> _Work request_: Would you repeat the entries beneath, with nothing changed?

> _Material supplied_:
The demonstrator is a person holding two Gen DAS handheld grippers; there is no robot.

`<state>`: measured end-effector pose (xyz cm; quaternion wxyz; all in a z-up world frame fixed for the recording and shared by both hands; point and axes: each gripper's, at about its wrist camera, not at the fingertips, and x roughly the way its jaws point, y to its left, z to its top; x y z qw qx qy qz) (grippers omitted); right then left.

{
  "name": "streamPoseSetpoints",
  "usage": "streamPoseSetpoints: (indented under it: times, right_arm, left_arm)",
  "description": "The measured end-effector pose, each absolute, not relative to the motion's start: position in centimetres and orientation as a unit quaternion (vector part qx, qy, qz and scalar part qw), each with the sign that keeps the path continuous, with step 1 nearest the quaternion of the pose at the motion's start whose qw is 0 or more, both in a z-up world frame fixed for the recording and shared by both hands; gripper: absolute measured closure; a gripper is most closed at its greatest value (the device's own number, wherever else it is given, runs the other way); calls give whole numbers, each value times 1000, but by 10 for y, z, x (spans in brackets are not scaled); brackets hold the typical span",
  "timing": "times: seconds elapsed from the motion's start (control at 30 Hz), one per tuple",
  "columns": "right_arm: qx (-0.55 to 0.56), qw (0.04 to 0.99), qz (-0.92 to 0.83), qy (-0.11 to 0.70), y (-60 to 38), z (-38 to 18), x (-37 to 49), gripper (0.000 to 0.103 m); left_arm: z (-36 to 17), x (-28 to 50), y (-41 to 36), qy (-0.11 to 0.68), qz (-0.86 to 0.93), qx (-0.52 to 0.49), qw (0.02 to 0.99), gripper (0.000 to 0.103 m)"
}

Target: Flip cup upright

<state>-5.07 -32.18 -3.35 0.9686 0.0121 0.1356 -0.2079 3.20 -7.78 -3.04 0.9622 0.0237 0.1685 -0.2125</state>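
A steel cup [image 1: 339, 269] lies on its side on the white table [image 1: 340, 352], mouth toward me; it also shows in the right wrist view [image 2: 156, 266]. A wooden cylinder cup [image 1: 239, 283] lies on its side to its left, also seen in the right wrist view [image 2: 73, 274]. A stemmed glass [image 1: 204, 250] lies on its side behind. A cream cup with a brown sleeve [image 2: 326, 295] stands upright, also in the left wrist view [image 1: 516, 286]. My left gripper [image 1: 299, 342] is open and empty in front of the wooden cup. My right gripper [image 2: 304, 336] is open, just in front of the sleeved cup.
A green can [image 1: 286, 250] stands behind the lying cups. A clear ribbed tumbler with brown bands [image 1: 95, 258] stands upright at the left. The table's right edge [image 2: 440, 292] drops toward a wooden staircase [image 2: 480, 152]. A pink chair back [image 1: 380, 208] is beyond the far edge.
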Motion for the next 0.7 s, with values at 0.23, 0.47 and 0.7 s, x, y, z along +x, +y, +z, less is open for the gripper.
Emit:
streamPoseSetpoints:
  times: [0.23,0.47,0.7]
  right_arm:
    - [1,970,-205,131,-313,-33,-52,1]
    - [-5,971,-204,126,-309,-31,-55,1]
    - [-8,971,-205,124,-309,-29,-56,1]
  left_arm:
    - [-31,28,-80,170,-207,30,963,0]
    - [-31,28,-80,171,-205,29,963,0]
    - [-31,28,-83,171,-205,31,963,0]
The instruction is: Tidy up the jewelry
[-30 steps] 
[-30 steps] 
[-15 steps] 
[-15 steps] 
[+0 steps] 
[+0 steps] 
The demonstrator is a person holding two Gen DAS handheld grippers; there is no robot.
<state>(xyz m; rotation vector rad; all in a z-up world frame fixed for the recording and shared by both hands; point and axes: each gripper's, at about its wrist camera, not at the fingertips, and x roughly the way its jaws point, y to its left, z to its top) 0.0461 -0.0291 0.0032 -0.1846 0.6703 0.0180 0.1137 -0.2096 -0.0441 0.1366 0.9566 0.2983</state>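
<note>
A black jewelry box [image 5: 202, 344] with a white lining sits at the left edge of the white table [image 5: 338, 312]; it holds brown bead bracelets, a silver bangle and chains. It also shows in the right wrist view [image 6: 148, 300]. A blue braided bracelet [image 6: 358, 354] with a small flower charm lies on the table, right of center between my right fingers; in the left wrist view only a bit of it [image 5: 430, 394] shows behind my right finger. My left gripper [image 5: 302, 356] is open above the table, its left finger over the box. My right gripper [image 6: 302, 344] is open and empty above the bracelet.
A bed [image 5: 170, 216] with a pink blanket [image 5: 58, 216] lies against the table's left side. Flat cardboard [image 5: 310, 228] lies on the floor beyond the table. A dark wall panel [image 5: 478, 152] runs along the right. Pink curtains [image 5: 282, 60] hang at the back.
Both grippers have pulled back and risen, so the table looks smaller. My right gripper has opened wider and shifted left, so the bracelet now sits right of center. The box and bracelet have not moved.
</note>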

> _Result for this exercise_:
The demonstrator is a person holding two Gen DAS handheld grippers; there is no robot.

`<state>`: measured end-effector pose (xyz cm; quaternion wxyz; all in a z-up world frame fixed for the recording and shared by both hands; point and axes: each gripper's, at about its wrist camera, not at the fingertips, and x roughly the way its jaws point, y to its left, z to its top; x y z qw qx qy qz) (grippers omitted); right then left.

{
  "name": "streamPoseSetpoints",
  "usage": "streamPoseSetpoints: (indented under it: times, right_arm, left_arm)",
  "description": "The measured end-effector pose, each absolute, not relative to the motion's start: position in centimetres and orientation as a unit quaternion (vector part qx, qy, qz and scalar part qw), each with the sign that keeps the path continuous, with step 1 nearest the quaternion of the pose at the motion's start whose qw is 0 or more, both in a z-up world frame fixed for the recording and shared by both hands; gripper: absolute measured closure; a gripper is most closed at its greatest value (the device's own number, wherever else it is given, runs the other way); calls give whole numbers, each value times 1000, but by 10 for y, z, x (spans in brackets are not scaled); brackets hold the typical span",
  "timing": "times: seconds elapsed from the motion's start (control at 30 Hz), one per tuple",
  "columns": "right_arm: qx (-0.55 to 0.56), qw (0.04 to 0.99), qz (-0.92 to 0.83), qy (-0.11 to 0.70), y (-60 to 38), z (-38 to 18), x (-37 to 49), gripper (0.000 to 0.103 m); left_arm: z (-36 to 17), x (-28 to 50), y (-41 to 36), qy (-0.11 to 0.68), qz (-0.86 to 0.93), qx (-0.52 to 0.49), qw (0.02 to 0.99), gripper (0.000 to 0.103 m)"
}

Target: Flip cup upright

<state>-5.07 -32.18 -3.35 0.9686 0.0121 0.1356 -0.2079 3.20 -7.78 -3.04 0.9622 0.0237 0.1685 -0.2125</state>
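A steel cup [image 1: 339, 269] lies on its side on the white table [image 1: 340, 352], mouth toward me; it also shows in the right wrist view [image 2: 156, 266]. A wooden cylinder cup [image 1: 239, 283] lies on its side to its left, also seen in the right wrist view [image 2: 73, 274]. A stemmed glass [image 1: 204, 250] lies on its side behind. A cream cup with a brown sleeve [image 2: 326, 295] stands upright, also in the left wrist view [image 1: 516, 286]. My left gripper [image 1: 299, 342] is open and empty in front of the wooden cup. My right gripper [image 2: 304, 336] is open, just in front of the sleeved cup.
A green can [image 1: 286, 250] stands behind the lying cups. A clear ribbed tumbler with brown bands [image 1: 95, 258] stands upright at the left. The table's right edge [image 2: 440, 292] drops toward a wooden staircase [image 2: 480, 152]. A pink chair back [image 1: 380, 208] is beyond the far edge.
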Motion for the next 0.7 s, with values at 0.23, 0.47 and 0.7 s, x, y, z along +x, +y, +z, less is open for the gripper.
Emit:
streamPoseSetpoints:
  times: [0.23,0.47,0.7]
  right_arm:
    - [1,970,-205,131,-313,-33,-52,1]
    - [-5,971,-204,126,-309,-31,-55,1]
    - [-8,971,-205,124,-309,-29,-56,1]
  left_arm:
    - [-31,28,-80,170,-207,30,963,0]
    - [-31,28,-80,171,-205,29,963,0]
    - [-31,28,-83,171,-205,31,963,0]
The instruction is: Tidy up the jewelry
[-30 steps] 
[-30 steps] 
[-15 steps] 
[-15 steps] 
[+0 steps] 
[+0 steps] 
The demonstrator is a person holding two Gen DAS handheld grippers; there is no robot.
<state>(xyz m; rotation vector rad; all in a z-up world frame fixed for the recording and shared by both hands; point and axes: each gripper's, at about its wrist camera, not at the fingertips, and x roughly the way its jaws point, y to its left, z to its top) 0.0461 -0.0291 0.0032 -0.1846 0.6703 0.0180 0.1137 -0.2096 -0.0441 0.1366 0.9566 0.2983</state>
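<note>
A black jewelry box [image 5: 202, 344] with a white lining sits at the left edge of the white table [image 5: 338, 312]; it holds brown bead bracelets, a silver bangle and chains. It also shows in the right wrist view [image 6: 148, 300]. A blue braided bracelet [image 6: 358, 354] with a small flower charm lies on the table, right of center between my right fingers; in the left wrist view only a bit of it [image 5: 430, 394] shows behind my right finger. My left gripper [image 5: 302, 356] is open above the table, its left finger over the box. My right gripper [image 6: 302, 344] is open and empty above the bracelet.
A bed [image 5: 170, 216] with a pink blanket [image 5: 58, 216] lies against the table's left side. Flat cardboard [image 5: 310, 228] lies on the floor beyond the table. A dark wall panel [image 5: 478, 152] runs along the right. Pink curtains [image 5: 282, 60] hang at the back.
Both grippers have pulled back and risen, so the table looks smaller. My right gripper has opened wider and shifted left, so the bracelet now sits right of center. The box and bracelet have not moved.
</note>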

That concludes the answer to the exercise.